Archive for the 'Canh' Category

Phở Nguyễn Hoàng – San Gabriel

Pho Nguyen Hoang Restaurant - San Gabriel

When The Astronomer and I go out for Vietnamese food, it’s almost always bun (rice noodles) or com tam (broken rice) that graces our table. Slightly tired of our standbys, on the past few occasions we’ve ordered com gia dinh instead. Com gia dinh is a set menu comprised of traditional dishes that Vietnamese families eat for lunch and dinner. It’s the kind of cuisine that I grew up on and find myself craving from time to time. The menu usually includes a braised meat, a soup (canh), a vegetable, and lots of steamed Jasmine rice. A restaurant’s version of com dia dinh is rarely as good as the real thing, but it’ll do when a sudden craving hits and grandma’s house is a hundred miles away.

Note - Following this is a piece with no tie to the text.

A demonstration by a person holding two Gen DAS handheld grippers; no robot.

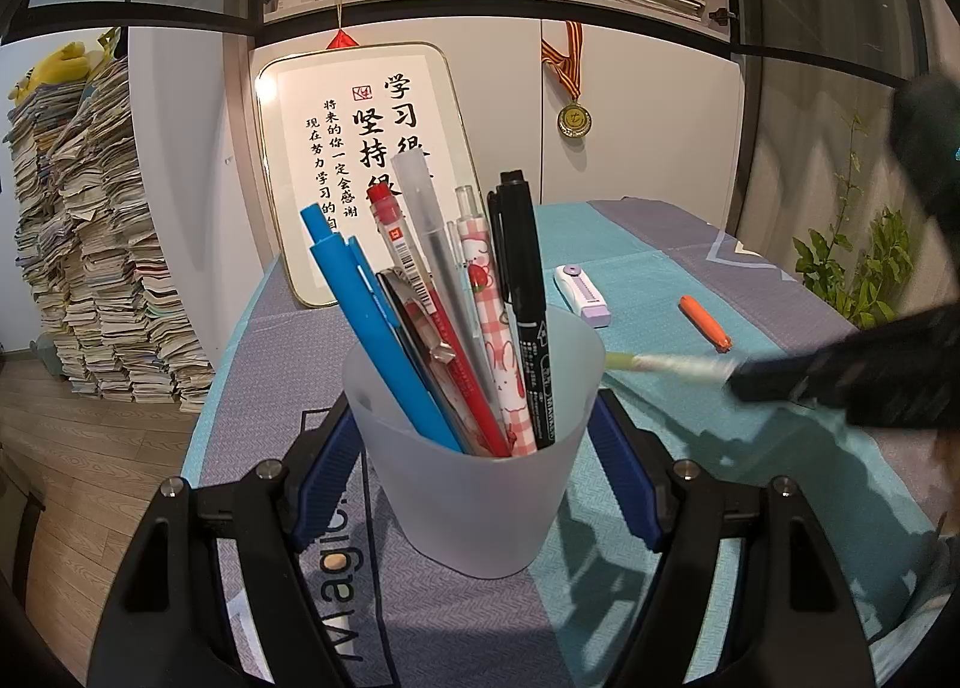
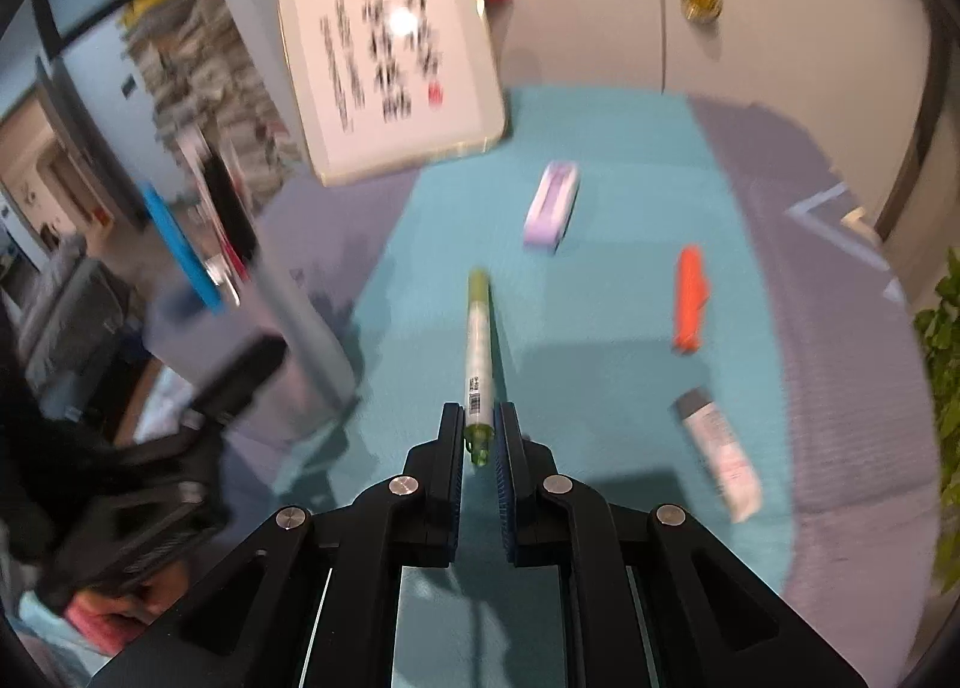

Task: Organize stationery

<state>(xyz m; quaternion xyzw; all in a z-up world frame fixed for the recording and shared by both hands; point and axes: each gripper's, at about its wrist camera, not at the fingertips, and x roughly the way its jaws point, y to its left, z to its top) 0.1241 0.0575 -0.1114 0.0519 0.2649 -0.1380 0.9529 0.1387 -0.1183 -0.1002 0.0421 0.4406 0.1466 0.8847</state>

Pho Nguyen Hoang Restaurant - San Gabriel

The Astronomer ate at Phở Nguyễn Hoàng in San Gabriel a few months back with a group of friends and found it solid enough to bring me in for a taste. We arrived at the restaurant on the later side of dinner and found the place still humming on a Saturday night. After perusing the com dia dinh offerings (located in the very back of the menu), we chose the four-course ($18) dinner for two. The three-course ($14) menu would’ve provided more than enough food for us, but we desired leftovers for the following day.

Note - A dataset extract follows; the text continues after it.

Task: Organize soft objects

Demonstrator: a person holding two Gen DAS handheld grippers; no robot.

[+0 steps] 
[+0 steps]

Pho Nguyen Hoang Restaurant - San Gabriel

The first course was goi tom thit, a simply dressed salad with shrimp, beef, cabbage, onions, herbs, and crushed peanuts. The ingredients were very fresh, but the dressing was too mild and too lightly applied to penetrate through the mass of greenery. If it had been given adequate time to soak, mingle, and settle, the goi would’ve been much tastier.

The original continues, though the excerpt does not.